Your goal:
After locating the line that holds "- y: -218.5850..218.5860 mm", transcribe it and each following line to the end of the records, changing nothing and adding nothing.

(Entries taken from a collection)
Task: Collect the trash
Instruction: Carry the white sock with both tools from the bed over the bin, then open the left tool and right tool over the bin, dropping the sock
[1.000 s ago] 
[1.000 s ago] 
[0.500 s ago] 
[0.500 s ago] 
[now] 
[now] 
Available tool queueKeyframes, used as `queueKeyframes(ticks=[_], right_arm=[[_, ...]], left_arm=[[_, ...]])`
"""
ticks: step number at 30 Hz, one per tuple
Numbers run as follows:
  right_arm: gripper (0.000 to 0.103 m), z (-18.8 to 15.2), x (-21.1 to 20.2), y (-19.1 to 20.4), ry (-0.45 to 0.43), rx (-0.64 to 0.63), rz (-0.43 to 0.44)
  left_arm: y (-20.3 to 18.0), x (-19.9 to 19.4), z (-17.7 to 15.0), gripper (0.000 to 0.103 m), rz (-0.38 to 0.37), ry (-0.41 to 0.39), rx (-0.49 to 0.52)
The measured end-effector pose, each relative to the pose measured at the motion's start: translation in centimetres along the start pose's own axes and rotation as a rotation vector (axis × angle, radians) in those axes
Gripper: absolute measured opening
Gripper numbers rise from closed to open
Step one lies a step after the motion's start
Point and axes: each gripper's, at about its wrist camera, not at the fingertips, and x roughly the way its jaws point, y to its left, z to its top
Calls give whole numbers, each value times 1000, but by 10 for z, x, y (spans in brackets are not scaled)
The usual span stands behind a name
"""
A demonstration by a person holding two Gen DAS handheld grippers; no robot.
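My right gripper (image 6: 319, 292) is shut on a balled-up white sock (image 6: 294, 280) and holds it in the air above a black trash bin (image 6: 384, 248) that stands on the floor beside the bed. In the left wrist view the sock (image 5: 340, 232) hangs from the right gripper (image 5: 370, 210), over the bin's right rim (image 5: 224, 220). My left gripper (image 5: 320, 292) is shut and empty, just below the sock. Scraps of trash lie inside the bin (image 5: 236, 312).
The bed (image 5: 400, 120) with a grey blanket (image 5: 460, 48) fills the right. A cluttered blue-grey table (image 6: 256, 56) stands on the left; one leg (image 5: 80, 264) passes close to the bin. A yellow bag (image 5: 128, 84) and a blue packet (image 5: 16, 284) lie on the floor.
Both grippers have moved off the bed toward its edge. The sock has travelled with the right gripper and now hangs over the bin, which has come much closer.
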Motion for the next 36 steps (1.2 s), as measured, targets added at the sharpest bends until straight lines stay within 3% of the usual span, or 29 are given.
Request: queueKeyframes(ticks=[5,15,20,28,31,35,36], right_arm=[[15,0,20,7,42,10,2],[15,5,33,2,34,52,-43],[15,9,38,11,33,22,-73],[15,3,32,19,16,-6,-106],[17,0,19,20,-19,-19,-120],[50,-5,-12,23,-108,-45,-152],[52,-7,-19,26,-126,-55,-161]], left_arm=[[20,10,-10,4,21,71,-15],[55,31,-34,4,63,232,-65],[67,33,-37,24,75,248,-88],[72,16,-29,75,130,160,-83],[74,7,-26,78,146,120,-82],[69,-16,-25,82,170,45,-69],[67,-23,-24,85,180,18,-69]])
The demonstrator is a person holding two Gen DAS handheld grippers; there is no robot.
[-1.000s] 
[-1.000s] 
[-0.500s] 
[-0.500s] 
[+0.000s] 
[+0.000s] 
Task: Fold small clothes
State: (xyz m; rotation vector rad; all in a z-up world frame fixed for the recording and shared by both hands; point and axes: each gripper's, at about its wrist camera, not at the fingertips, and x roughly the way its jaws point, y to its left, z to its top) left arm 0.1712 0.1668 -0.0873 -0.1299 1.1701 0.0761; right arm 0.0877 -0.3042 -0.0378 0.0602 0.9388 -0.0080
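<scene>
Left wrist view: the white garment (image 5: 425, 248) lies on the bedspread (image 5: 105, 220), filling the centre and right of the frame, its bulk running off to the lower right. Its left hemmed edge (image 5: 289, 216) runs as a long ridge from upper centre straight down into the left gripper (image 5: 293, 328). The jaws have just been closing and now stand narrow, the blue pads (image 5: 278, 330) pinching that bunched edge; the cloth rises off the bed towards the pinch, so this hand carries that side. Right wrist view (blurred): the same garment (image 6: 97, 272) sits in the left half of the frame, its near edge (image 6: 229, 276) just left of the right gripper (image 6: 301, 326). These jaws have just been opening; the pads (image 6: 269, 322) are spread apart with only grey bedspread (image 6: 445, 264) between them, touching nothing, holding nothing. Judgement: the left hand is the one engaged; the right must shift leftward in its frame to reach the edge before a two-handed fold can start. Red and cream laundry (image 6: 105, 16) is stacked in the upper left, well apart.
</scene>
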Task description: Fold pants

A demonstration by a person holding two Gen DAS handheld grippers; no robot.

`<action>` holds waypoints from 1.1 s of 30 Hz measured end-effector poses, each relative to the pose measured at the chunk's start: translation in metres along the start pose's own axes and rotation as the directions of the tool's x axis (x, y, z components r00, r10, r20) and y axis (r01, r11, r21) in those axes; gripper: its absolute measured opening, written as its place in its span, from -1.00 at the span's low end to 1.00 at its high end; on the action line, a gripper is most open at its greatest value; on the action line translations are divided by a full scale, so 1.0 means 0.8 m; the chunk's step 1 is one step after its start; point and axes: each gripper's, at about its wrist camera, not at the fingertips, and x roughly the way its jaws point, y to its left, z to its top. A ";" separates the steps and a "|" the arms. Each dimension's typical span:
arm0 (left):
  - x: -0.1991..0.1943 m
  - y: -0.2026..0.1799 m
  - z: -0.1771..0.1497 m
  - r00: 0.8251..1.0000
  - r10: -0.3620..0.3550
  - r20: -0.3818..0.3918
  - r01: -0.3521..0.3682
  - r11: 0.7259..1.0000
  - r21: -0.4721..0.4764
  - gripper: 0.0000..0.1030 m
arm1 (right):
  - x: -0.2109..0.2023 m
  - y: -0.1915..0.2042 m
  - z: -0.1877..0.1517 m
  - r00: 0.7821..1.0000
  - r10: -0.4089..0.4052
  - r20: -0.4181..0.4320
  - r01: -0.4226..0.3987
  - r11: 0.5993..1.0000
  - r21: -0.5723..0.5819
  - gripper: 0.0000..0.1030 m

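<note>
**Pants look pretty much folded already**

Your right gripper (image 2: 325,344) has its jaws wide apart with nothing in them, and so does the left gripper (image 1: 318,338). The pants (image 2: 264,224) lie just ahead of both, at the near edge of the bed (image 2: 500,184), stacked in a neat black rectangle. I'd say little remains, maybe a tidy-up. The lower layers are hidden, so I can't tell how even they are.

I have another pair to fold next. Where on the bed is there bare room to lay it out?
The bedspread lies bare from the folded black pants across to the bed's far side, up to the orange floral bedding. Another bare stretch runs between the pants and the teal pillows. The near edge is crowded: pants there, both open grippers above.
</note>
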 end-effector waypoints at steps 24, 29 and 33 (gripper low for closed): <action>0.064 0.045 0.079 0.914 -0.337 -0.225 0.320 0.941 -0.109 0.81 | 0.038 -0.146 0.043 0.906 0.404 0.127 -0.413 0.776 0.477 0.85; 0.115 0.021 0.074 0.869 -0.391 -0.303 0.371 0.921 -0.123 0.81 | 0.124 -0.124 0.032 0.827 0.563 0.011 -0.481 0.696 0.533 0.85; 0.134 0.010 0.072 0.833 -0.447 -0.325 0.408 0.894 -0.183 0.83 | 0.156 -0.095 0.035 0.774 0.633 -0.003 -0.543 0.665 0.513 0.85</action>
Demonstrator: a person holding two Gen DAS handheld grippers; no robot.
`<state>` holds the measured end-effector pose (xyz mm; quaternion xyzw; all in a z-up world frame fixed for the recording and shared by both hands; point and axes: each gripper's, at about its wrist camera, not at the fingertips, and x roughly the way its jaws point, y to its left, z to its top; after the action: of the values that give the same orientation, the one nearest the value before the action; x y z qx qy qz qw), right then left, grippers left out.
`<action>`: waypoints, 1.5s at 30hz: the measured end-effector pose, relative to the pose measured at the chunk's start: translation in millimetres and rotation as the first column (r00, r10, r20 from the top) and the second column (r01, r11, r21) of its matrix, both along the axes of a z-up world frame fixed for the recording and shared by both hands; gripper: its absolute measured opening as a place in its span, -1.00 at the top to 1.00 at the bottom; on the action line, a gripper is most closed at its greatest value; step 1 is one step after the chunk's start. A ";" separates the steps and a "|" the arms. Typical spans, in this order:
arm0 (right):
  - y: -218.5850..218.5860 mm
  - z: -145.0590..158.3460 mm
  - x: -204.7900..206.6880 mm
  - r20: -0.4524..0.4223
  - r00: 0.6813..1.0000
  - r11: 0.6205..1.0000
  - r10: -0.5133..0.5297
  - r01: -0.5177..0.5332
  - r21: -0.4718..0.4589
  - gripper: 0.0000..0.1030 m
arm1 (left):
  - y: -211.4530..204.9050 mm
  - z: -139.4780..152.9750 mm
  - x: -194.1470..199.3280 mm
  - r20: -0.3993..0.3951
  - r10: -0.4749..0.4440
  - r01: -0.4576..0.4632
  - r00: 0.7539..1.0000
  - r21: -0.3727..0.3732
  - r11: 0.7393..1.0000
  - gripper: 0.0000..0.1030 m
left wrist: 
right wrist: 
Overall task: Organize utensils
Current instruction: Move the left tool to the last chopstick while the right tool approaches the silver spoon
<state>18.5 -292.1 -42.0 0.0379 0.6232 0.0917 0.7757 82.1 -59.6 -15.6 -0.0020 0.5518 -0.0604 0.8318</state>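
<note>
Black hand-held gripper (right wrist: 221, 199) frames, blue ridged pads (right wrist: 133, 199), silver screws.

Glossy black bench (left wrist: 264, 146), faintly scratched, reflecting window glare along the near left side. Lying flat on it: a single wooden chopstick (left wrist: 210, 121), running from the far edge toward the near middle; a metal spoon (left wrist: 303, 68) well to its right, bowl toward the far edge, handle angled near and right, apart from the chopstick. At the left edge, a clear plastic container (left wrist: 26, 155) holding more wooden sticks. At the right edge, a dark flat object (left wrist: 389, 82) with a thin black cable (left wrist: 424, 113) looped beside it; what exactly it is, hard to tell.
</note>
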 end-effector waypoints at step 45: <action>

Solved exercise:
  - y: -218.5850..218.5860 mm
  - z: -145.0590..158.3460 mm
  - x: -204.7900..206.6880 mm
  - r20: -0.4524..0.4223
  - r00: 0.6813..1.0000
  - r11: 0.6205..1.0000
  - r10: -0.5133..0.5297
  - r01: -0.5177..0.5332
  - r21: -0.4718..0.4589
  - gripper: 0.0000..0.1030 m
arm1 (left):
  - y: -211.4530..204.9050 mm
  - z: -139.4780..152.9750 mm
  - x: -194.1470..199.3280 mm
  - r20: -0.3993..0.3951
  - r10: -0.4749..0.4440
  - r01: -0.4576..0.4632
  - r00: 0.7539..1.0000
  - r21: -0.3727..0.3732
  - r11: 0.7393..1.0000
  - gripper: 0.0000..0.1030 m
left wrist: 
right wrist: 
Overall task: Organize utensils
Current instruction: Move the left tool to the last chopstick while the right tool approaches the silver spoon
<state>18.5 -292.1 -42.0 0.0379 0.6232 0.0917 0.7757 82.1 -59.6 -15.6 -0.0020 0.5518 -0.0604 0.8318</state>
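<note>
Black hand-held gripper (right wrist: 221, 199) frames, blue ridged pads (right wrist: 133, 199), silver screws.

Glossy black bench (left wrist: 264, 146), faintly scratched, reflecting window glare along the near left side. Lying flat on it: a single wooden chopstick (left wrist: 210, 121), running from the far edge toward the near middle; a metal spoon (left wrist: 303, 68) well to its right, bowl toward the far edge, handle angled near and right, apart from the chopstick. At the left edge, a clear plastic container (left wrist: 26, 155) holding more wooden sticks. At the right edge, a dark flat object (left wrist: 389, 82) with a thin black cable (left wrist: 424, 113) looped beside it; what exactly it is, hard to tell.
</note>
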 end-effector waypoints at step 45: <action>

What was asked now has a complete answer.